GOAL OF THE EXERCISE:
Please return the lines of the data that contain "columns".

########################################

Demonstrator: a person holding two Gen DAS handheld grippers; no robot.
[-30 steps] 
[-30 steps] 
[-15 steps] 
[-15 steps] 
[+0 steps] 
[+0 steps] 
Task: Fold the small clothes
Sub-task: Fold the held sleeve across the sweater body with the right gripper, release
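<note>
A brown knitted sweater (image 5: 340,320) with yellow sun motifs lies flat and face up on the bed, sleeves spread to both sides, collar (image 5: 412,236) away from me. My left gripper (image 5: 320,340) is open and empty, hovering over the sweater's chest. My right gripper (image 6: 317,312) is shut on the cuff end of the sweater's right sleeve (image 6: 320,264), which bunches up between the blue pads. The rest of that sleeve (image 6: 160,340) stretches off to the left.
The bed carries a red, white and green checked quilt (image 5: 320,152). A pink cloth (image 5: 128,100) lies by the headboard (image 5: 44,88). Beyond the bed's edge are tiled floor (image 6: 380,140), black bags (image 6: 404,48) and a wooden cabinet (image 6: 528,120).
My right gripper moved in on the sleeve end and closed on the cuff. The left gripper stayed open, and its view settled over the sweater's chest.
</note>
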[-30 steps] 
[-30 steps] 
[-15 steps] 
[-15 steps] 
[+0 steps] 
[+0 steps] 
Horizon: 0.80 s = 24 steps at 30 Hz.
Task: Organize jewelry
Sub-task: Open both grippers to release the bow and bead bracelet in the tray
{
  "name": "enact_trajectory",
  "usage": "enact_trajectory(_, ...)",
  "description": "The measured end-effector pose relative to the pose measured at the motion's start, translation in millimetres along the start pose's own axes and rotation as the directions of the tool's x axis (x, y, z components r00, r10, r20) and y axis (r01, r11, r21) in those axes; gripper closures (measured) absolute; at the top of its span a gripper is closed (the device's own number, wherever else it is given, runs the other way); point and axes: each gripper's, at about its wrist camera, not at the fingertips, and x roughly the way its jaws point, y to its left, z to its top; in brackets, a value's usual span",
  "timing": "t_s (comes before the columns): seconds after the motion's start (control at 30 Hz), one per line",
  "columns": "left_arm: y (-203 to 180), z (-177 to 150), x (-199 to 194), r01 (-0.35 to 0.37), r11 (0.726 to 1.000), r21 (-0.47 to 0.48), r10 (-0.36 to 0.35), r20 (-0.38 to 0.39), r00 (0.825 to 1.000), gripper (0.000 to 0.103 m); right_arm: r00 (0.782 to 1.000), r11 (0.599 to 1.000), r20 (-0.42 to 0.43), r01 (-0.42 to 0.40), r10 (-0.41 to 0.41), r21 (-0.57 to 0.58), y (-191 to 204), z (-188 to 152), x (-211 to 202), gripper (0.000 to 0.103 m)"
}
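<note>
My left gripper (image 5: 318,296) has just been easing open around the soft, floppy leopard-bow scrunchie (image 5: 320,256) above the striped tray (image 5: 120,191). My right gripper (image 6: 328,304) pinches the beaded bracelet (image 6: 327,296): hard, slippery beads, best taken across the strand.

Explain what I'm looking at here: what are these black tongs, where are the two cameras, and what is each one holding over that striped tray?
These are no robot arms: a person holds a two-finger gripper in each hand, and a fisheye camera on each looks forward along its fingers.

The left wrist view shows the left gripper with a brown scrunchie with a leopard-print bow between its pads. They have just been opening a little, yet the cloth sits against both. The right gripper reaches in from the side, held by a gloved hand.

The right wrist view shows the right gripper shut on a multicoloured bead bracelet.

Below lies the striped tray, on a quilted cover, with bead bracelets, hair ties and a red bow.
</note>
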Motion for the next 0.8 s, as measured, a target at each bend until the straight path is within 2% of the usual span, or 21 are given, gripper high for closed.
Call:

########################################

REPLY TO THE TASK:
  "timing": "t_s (comes before the columns): seconds after the motion's start (control at 30 Hz), one per line",
  "columns": "left_arm: y (-203 to 180), z (-177 to 150), x (-199 to 194), r01 (-0.35 to 0.37), r11 (0.726 to 1.000), r21 (-0.47 to 0.48), r10 (-0.36 to 0.35), r20 (-0.38 to 0.39), r00 (0.825 to 1.000), gripper (0.000 to 0.103 m); right_arm: r00 (0.782 to 1.000), r11 (0.599 to 1.000), r20 (-0.42 to 0.43), r01 (-0.42 to 0.40), r10 (-0.41 to 0.41), r21 (-0.57 to 0.58), y (-191 to 204), z (-188 to 152), x (-211 to 202), gripper (0.000 to 0.103 m)"

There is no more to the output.